Connectionists: LeCun on Marcus

Danny Silver danny.silver at acadiau.ca
Fri Jun 17 10:14:45 EDT 2022


Dear Dr. Marcus .. Thank you for forwarding the link of Dr. LeCun’s article of June 16 to the connectionists list.
I read this with great interest and found it falls very much in line with my thoughts over the last few years.
My sense is that this article will prove pivotal in the debate over the role that symbols have played in human intelligence and their place in AI systems of the future.

For over 30 years, many of us working in machine learning and more specifically neural networks have felt that symbols play more of a peripheral role in intelligence.  And of late … because of work in deep networks, autoencoders, lifelong machine learning, and transformer networks that develop structured vectorial embeddings of concepts (particularly from unsupervised examples) and without the a prioi need for symbols … new theories have arisen of how vectorial representation and symbolic representation intertwine.

My perspective on symbols has become roughly as follows:  Symbols are external communication tools used between intelligent agents that allows knowledge to be transferred in a more efficient and effective manner than having to experience the world directly.  They are also used internally within an agent through a form of self-communication to help formulate and justify decision making. Therefore, symbols are critical to intelligence NOT because they are the building blocks of thought, but because they are characterizations of thought that act as constraints on learning about the world.

Please let me explain.   The ability of one agent to inform another agent that the object they are seeing “can be eaten” or “can eat them”, is a powerful evolutionary pressure.   So, one can see why the basic use of symbols (crows cry to each other, wolves howl) have evolved to be used by so many species.  Humans and several other species have turned it up a notch or two.  So, I agree with Dr. LeCun when he writes “the machine can learn to manipulate symbols in the world, despite not having hand-crafted symbols and symbolic manipulation rules built in” and “This treats symbols and symbolic manipulations as primarily cultural inventions, dependent less on hard wiring in the brain and more on the increasing sophistication of our social lives.”  Similarly, much of human reasoning (perhaps the most important of human decision making, such as “should I start that business”, or “should I marry that man”) is not built on a symbol manipulating mechanism.

However … and this is where my perspective may differ from or add to that of Dr. LeCun … symbols have come to play a very important role in formulating and justifying human decision making to the point where they are critical to the process of intelligent behaviour.  And this is because something very special happens when you put together the following two components or subsystems:  one that learns to sense the world and act appropriately and another that learns to sense its own internal representations and related them to shared symbols.   I suspect these components can be setup to beneficially constrain each other.

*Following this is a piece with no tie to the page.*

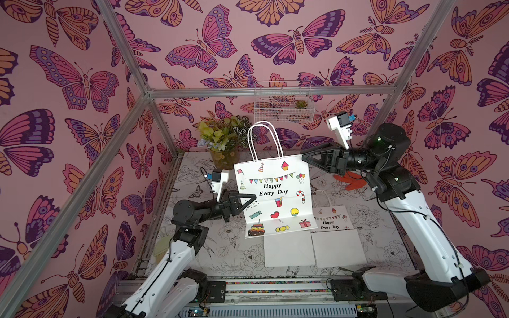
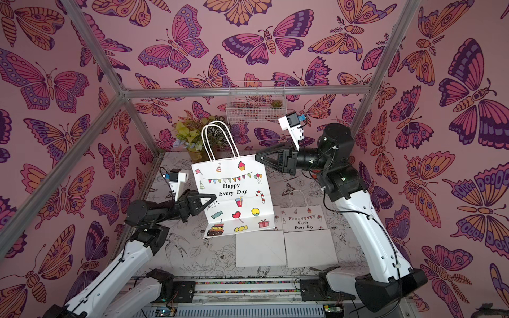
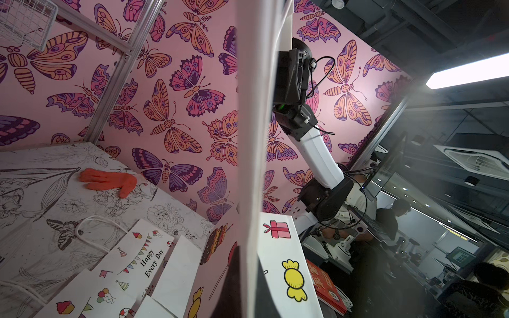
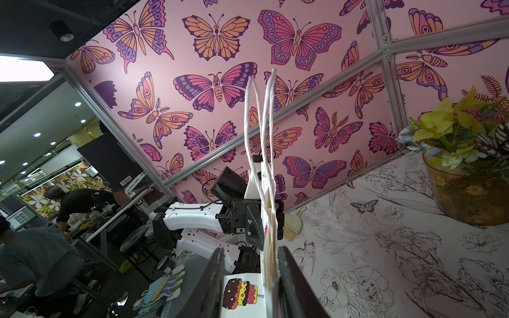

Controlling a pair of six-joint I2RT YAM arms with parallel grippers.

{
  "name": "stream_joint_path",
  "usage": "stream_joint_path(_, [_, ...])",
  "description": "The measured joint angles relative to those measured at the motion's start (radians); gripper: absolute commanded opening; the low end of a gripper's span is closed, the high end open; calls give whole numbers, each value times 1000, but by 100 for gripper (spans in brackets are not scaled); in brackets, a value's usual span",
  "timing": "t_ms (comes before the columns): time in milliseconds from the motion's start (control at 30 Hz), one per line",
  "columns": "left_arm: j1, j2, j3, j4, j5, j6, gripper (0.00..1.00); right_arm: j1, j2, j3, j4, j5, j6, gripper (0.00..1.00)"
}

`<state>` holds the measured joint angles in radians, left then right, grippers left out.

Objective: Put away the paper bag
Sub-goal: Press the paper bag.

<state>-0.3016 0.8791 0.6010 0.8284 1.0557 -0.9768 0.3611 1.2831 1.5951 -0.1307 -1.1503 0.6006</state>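
Upright paper bag [image 1: 272,192] at worktop [image 1: 220,247] ctr. Left pincer [image 1: 252,197] clamped on its 9 o'clock edge. Right pincer [image 1: 303,158] at bag's 1 o'clock corner, jaws slightly apart round the edge.

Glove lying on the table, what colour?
Orange glove; shows best in the left wrist view.

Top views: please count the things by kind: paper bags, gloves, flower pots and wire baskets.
Paper bags: 3, one upright, two flat
Orange glove: 1
Flower pot: 1
Wire basket: 1
Total: 6
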Motion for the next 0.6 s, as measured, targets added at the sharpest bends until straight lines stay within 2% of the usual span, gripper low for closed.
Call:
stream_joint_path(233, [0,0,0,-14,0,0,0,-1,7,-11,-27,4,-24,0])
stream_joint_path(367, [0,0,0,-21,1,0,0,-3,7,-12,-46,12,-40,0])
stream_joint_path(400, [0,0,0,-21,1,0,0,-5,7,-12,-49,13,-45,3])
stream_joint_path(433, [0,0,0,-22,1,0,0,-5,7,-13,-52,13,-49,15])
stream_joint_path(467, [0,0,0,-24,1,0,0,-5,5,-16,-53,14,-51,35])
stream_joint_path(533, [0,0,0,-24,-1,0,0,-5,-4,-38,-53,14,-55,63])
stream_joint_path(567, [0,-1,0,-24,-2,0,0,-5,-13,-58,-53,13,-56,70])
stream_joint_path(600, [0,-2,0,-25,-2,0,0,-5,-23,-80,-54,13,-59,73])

The ability to sense the world and react to it appropriately (so as to survive) can be done without being able to externally or internally manipulate symbols (at least in an complex manner).  Many simple creatures do this.  However, if an agent has the capacity to recognize internal vectorial concepts (neuron activity),  label them with symbols, and use those symbols to communicate, then perhaps some marvelous things happen (the agent not only survives, it thrives):

  *   First and foremost, symbols provide the means by which knowledge within the nervous system of one agent can be used to inform the nervous system of another agent, without that second agent expending energy in the real world or risking its life or limb.  This may be one reason why we are the dominate species on the planet.
  *   Second, and perhaps of greater importance, the ability to relate internal neural activity with external symbols and vice versa, provides a mechanism by which an agent can consciously work to form and justify a decision.  This form of internal agent “self-communication” using the same symbols meant for agent-to-agent communication, has become key to human intelligence because it places an additional constraint on learning.  What we learn is forced to fit into the “lexicon” of what we recognize as symbols.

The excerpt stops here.